About this task:
Word for word, output every line of the material below, minus pictures.

Material provided:
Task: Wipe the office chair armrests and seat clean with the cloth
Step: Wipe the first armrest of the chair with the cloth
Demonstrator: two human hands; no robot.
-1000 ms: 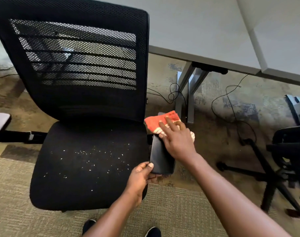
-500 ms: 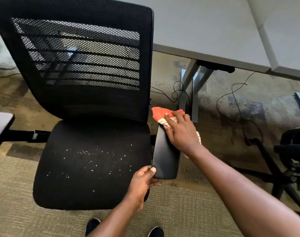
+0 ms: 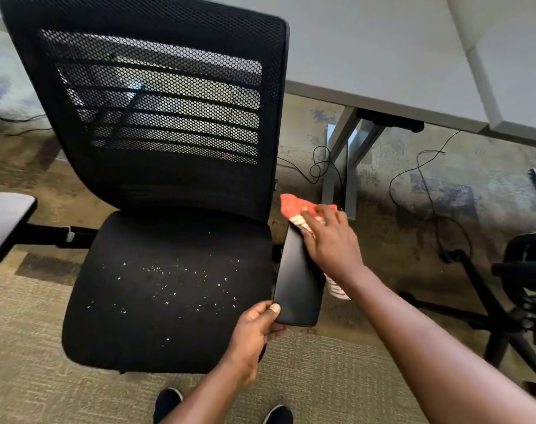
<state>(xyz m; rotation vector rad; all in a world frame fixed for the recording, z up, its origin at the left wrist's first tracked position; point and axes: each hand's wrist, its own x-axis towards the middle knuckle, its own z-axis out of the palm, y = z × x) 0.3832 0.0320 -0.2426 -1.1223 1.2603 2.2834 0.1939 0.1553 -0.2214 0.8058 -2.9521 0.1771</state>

Solved exercise:
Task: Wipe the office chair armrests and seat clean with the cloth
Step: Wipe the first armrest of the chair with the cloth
Demonstrator: two human hands; no robot.
-1000 ms: 
-500 ms: 
+0 ms: 
<state>(xyz m; rotation vector rad; all in a world frame fixed for the recording, z up, its origin at the left wrist's first tracked position; point and axes: each hand's wrist, its own x-axis towards the middle knuckle, its own z-axis out of the palm, y = z × x) 0.3832 0.0320 -0.2426 -1.1223 1.2603 2.2834 0.1939 0.1553 -0.2214 0.8058 -2.9521 0.1771</state>

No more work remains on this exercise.